◆ WORK ITEM:
Transcribe only part of the material below: the lines from the one containing "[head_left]" through the one containing "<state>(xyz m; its", inclusive, exactly as written.

◆ DATASET EXTRACT:
--- --- ---
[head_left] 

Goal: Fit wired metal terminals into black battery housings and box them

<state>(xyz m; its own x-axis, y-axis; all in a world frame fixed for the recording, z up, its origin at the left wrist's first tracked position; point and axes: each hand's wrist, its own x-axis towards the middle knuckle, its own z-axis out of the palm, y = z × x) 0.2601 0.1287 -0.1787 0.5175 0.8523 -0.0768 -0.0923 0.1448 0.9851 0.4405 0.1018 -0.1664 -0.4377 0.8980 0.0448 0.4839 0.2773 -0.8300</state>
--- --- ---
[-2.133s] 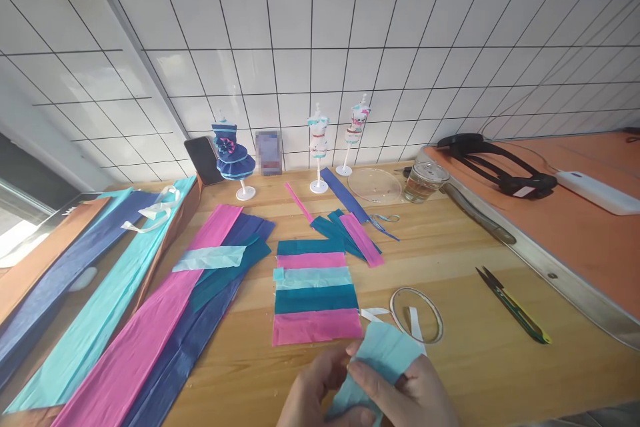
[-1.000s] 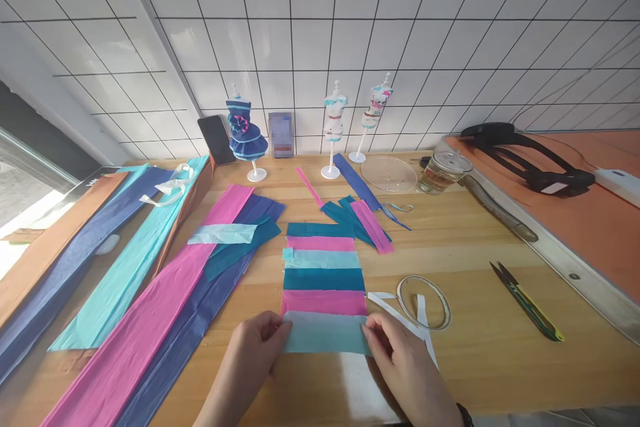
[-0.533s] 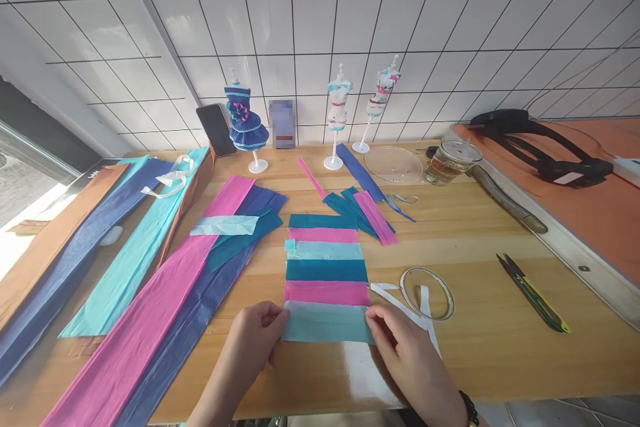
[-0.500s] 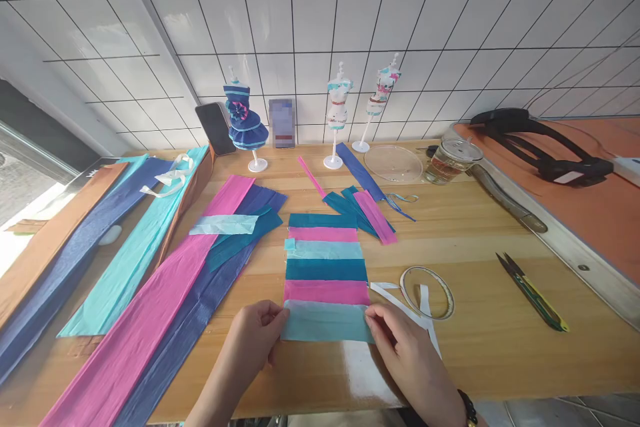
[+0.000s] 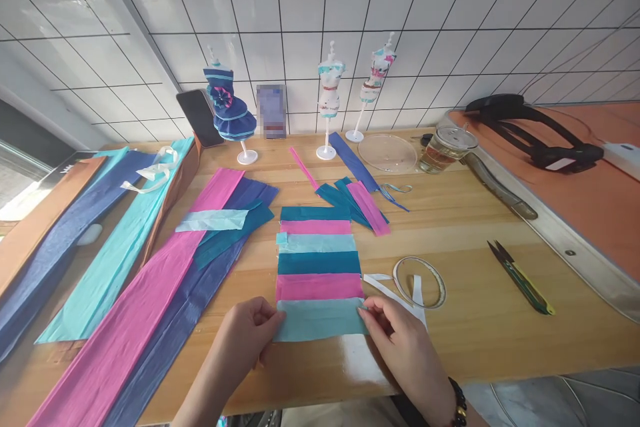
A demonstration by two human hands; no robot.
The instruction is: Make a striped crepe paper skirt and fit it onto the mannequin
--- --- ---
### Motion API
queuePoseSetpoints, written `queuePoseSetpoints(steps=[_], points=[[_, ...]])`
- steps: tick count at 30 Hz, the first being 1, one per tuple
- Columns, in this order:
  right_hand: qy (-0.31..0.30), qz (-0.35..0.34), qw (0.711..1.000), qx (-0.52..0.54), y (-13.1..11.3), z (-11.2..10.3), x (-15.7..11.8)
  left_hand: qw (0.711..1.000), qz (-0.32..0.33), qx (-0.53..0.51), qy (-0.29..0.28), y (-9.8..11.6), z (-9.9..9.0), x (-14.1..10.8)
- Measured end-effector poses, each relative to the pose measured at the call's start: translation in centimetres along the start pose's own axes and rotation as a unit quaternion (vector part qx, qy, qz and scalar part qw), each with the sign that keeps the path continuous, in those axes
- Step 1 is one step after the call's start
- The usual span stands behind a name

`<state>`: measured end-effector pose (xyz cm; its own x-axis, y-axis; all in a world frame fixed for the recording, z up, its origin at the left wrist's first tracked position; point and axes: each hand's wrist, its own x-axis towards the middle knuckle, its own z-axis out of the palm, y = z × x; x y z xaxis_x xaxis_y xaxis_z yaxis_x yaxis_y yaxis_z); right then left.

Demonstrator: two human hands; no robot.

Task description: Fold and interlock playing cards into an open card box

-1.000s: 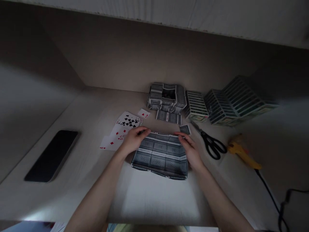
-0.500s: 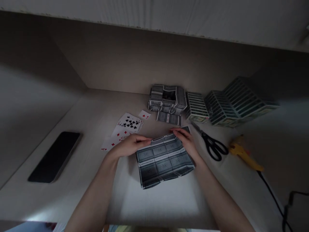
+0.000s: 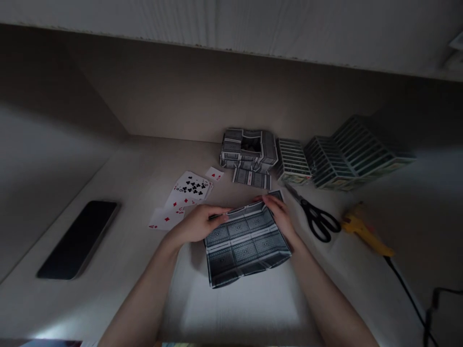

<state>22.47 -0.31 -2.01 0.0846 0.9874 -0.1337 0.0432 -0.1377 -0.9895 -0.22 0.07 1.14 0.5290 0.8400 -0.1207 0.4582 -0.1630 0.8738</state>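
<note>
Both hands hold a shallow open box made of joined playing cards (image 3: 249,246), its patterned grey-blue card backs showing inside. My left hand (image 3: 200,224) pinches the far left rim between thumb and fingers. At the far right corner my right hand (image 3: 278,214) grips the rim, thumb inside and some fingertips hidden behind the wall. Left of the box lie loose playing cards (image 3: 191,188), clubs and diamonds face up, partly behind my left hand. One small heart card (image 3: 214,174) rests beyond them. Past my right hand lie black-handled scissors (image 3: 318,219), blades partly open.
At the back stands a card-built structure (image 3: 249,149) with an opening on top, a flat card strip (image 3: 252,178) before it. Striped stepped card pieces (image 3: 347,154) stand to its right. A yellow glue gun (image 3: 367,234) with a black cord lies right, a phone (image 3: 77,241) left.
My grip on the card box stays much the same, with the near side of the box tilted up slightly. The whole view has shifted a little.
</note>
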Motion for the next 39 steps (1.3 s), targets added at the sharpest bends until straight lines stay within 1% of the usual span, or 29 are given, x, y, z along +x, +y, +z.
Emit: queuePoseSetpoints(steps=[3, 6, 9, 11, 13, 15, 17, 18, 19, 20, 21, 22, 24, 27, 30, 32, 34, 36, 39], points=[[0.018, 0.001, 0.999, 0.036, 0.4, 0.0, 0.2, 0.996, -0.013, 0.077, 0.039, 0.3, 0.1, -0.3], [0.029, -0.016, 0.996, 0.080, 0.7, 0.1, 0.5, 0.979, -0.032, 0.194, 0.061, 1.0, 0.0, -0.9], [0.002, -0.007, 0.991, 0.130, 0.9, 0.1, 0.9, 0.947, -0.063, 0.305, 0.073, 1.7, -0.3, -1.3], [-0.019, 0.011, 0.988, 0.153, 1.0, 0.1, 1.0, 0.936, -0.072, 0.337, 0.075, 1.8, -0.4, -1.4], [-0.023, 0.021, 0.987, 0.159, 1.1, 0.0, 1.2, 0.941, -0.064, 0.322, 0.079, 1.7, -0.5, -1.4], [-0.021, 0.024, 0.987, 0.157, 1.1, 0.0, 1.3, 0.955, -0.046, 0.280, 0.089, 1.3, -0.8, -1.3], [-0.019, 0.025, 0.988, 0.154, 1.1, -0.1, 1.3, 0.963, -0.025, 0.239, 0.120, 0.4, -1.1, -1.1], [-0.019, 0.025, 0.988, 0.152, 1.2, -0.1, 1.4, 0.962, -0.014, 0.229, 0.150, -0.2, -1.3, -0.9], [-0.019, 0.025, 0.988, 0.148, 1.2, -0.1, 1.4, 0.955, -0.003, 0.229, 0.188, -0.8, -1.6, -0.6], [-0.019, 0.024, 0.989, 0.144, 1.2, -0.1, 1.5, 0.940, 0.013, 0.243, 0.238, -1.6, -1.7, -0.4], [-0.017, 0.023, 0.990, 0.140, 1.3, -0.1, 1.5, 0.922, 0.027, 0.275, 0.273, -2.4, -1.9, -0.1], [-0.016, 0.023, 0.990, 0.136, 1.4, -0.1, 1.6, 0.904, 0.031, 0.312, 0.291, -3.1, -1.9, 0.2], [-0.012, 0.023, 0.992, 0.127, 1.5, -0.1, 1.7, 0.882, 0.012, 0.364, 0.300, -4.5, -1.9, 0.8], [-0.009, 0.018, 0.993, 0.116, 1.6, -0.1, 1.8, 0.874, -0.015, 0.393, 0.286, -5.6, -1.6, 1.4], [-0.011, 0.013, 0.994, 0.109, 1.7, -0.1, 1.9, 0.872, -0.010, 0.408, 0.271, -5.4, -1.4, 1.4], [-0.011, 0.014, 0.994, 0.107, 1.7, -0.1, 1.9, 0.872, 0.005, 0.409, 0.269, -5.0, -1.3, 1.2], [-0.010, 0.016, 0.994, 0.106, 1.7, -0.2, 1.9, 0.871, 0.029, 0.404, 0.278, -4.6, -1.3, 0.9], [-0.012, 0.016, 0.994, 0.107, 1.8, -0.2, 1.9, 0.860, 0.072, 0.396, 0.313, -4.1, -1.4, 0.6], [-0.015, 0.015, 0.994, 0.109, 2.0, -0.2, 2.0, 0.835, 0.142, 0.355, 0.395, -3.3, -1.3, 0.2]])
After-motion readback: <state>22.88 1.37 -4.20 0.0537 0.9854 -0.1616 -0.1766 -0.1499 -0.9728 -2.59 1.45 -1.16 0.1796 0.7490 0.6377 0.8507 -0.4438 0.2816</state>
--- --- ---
◆ EXERCISE SOLUTION:
[head_left] 

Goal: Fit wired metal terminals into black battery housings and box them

<state>(xyz m; its own x-axis, y-axis; all in a world frame fixed for the recording, z up, its origin at the left wrist's first tracked position; point and axes: each hand's wrist, its own x-axis towards the middle knuckle, its own z-axis out of the palm, y = z × x) 0.2601 0.1287 -0.1787 0.5175 0.8523 -0.0768 -0.0923 0.1448 0.9851 0.4405 0.1018 -0.1664 -0.4377 0.8980 0.0448 0.4839 0.2773 -0.8300</state>

The response is now done.